Now such a cement mixer can be rented for as little as 130 pesos a day, 3 US Dollars, or you could buy a single bagger unit ( a single bagger refers to a machine that uses one bag of concrete and is not a reference to a bad prom date) for around P35,000, approximately 800 USD. Either option would be preferable once work on the new domicile commences and should expedite the building process.
Yup, that’s what the concrete mix looks like close up. It ain’t pretty, but if mixed correctly with the sand, it will do the job.
My lovely asawa, presented in the photo above, was busy planting a total five of jackfruit plants. She also planted a few pineapple plants and will have lots of room to display her talented green thumb talents at our new property in the Philippines. This has absolutely nothing to do with building the best nipa hut in the Philippines, but I figured it’s always wise to include my wife in any posts that I possibly can.

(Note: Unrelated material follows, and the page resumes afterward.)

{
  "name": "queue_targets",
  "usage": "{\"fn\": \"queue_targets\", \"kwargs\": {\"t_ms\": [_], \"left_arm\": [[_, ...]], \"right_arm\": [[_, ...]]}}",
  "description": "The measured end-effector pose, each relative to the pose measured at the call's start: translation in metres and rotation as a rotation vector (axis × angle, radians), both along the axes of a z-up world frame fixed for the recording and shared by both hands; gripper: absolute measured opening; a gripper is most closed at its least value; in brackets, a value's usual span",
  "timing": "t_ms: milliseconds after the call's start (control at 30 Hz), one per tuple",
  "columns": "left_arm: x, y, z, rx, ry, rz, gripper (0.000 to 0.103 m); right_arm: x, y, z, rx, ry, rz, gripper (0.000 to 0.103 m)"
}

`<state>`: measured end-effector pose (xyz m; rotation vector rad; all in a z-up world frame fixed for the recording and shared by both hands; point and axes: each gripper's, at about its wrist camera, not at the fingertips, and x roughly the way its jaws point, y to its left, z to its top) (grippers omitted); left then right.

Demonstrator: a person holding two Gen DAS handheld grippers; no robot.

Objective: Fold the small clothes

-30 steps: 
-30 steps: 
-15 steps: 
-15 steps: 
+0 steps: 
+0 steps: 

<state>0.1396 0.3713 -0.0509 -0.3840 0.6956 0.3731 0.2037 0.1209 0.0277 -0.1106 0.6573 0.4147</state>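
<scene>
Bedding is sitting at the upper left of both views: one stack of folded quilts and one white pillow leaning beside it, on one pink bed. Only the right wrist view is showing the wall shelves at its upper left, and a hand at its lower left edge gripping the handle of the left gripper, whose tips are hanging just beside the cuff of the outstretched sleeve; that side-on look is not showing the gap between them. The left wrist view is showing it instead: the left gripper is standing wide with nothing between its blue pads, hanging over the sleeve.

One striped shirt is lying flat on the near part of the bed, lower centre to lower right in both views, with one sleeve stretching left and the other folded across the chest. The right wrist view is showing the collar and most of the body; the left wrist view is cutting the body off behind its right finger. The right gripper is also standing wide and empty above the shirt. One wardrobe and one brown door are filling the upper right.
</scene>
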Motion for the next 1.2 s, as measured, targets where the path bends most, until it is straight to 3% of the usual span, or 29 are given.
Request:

By the way, did you regular readers of Philippines Plus notice my spouse’s new hairdo seen above? She is letting her hair grow out and has abandoned (for the moment) her previous shorter look (seen below) which she has had for the past five years that we have lived in the Philippines.
I was fine with this look but since it’s her hair, I figure she has the right to do with it want she wants. She asked me if the new look made her look older. I wisely answered “NO!” My diplomatic answers might be one reason we have been married almost 15 years. That and my considerable charm.
OK, back to the planting. It was sweltering the day my wife planted the jackfruit but she didn’t care but note that she does wear a long-sleeved shirt to protect herself from the sun. She loves to work outside and in the past has called her plants and flowers her “babies.” Back in the States when I would roll out the lawn mower each summer, I took care not to get too close to any of her precious flowers. Of course, I did clip one of her “babies” occasionally and would make sure I ran over them several times with the lawn mower and mulched them beyond recognition.
Talking about running over something, here’s a little tsismis (gossip) for you. I’ve been told that all the drivers of a major bus line in the Philippines have been instructed to back up and run over anyone that they may hit on the road to make sure the person is dead. It’s cheaper to pay for a funeral than to pay for the hospital bill.
Here’s a look at the “road” that goes from the entrance of our private road to our building site. Before the rainy season hits next year we will have the entire 300 meter path lined with white rock. One of my expat friends wisely suggested putting down a base layer of rock while deliveries are being made as the weight of the delivery vehicles will help compress the rock.
Our neighbor’s carabao was carousing around our rice field, grazing on the grass and cooling off in the water that remained from a recent rainfall courtesy of Typhoon Ruby. Again, nothing to do with building the best nipa hut in the Philippines but who doesn’t like a good carabao shot?
This final photo reveals a view of our new property in the Philippines from our private road. The peace and quiet in the area is a welcome respite from the noise we would sometimes encounter at “The Compound” in Guimaras or Savannah. Once our new digs are complete and my father-in-law is moved in to the nipa hut, life will once more become less stressful. There is a barangay down the road which will be celebrating their annual fiesta soon but since we will be at “The Farm” we won’t have to endure the thumping bass beats blasting over huge boom boxes that are so commonplace here. I can’t wait to make the move!